The only issue with Transformers is that they train for a month or something like that (I’ve heard that somewhere on Hacker news i haven’t seen this in the paper)
Good to know that clr_beta worked well, and thank you for sharing the detail of what worked. For Polish the thing that had the most importance was the Sentence Piece Vocab size and the number of layers 4 was better than 3 and 5 was worse.
@MicPie Cool. If you want some directions, let me know what you how comfortable you are with fastai, ulmfit python, etc. so I can point you to things that you could best help. Or alternatively, pick some experiments your self and bring back the results and trained models
@MicPie @aayushy I’ve added you both to the repo, there is not much there yet as I’m trying to correct scripts to use BTW17 set, fighting with sentence piece at the moment as it does not accept BOS EOS tokens. Once I have a first LM trained I will publish the changes so that we can start collaborating.

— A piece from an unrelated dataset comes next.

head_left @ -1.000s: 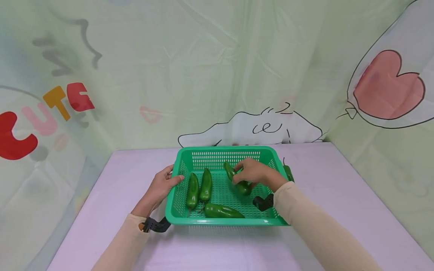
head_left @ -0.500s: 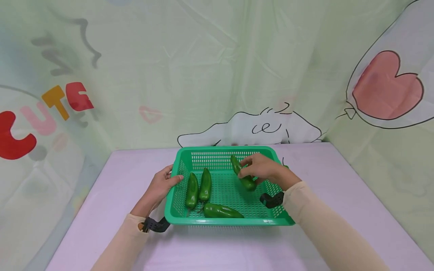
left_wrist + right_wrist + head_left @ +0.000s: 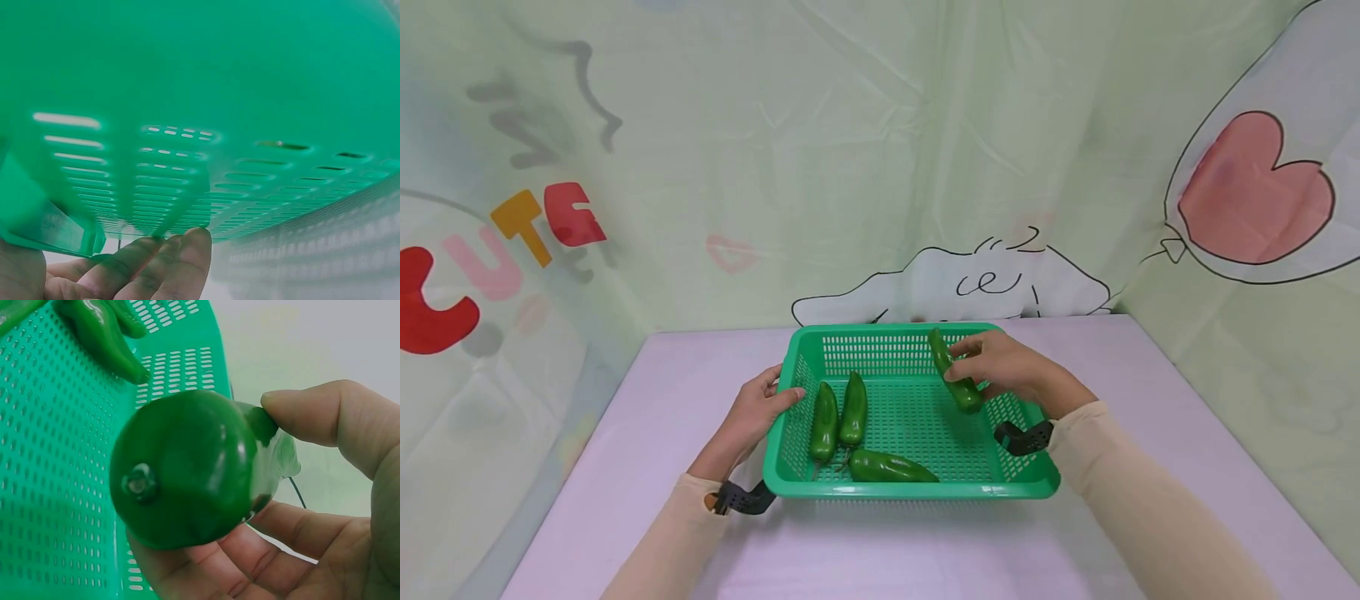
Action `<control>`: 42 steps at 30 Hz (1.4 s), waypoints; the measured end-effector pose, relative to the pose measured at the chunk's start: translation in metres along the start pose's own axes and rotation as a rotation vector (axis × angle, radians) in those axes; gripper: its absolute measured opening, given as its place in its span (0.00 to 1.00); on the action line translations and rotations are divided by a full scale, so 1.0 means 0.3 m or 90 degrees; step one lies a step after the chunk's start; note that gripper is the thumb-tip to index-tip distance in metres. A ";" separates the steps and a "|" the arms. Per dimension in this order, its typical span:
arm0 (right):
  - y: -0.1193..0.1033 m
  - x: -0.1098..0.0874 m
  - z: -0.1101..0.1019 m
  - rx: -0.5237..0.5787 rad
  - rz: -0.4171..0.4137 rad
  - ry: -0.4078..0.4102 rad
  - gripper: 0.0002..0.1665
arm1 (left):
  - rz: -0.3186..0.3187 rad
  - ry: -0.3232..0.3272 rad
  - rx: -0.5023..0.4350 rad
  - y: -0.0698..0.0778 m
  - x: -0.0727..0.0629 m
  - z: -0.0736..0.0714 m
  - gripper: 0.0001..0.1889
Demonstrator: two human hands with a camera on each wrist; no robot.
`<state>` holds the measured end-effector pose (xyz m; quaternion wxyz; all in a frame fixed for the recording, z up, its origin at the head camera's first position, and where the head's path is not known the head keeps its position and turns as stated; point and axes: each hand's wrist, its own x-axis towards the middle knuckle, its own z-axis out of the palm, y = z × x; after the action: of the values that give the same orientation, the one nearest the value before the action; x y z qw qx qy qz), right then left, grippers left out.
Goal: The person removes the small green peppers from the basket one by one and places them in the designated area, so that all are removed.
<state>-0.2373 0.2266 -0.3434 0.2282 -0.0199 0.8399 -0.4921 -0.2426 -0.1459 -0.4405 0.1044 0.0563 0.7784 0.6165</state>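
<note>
A green plastic basket (image 3: 910,490) stands on the table, its walls full of slots. With the thumb over its left rim and the fingers outside, my left hand (image 3: 756,412) holds the basket; the left wrist view shows those fingers (image 3: 190,256) against the slotted wall. My right hand (image 3: 1011,371) grips a green pepper (image 3: 964,392) over the basket's right part. Seen end-on in the right wrist view, this pepper (image 3: 181,469) lies between thumb and fingers. Inside the basket at left are two upright-lying peppers (image 3: 824,423) and one crosswise pepper (image 3: 891,467) near the front wall.
The pale lilac table (image 3: 880,550) extends around the basket. A printed curtain (image 3: 850,167) hangs close behind it and along both sides. Black wrist cameras (image 3: 1022,437) sit on both wrists, the right one over the basket's right wall.
My right hand has lifted the green pepper and moved it right and toward the back. A pepper seen behind the basket's right side is now hidden by the right hand. The left hand stays put.
</note>
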 end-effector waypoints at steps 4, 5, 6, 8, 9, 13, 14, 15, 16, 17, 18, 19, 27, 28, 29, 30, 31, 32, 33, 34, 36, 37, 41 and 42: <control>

How about we agree on a plan how to progress etc. Here is a proposal feel free to change it:
- a common validation & training set for normal text like Wikipedia
- a common validation & training set for comments as @t-v noticed the language is different for tweet/comment and Wikipedia
- I’m working on the btw17 - 170 MB of comments from Twitter (Should we add sb10k?)
- a script to train a working model for sentiment analysis using sentence piece on the Germeval 2017
The above should give us a base-line then we plan a set of experiments to improve it and work on each experiment separately, sharing intermediate results in github issues and the improved values here.
The perplexity (that I compare to @t-v’s 32) was 38.
@aayushy For the perplexity to make sense we need to know the OOV number and the text you were working on. (If you have a lot of unknowns the perplexity goes down very quickly)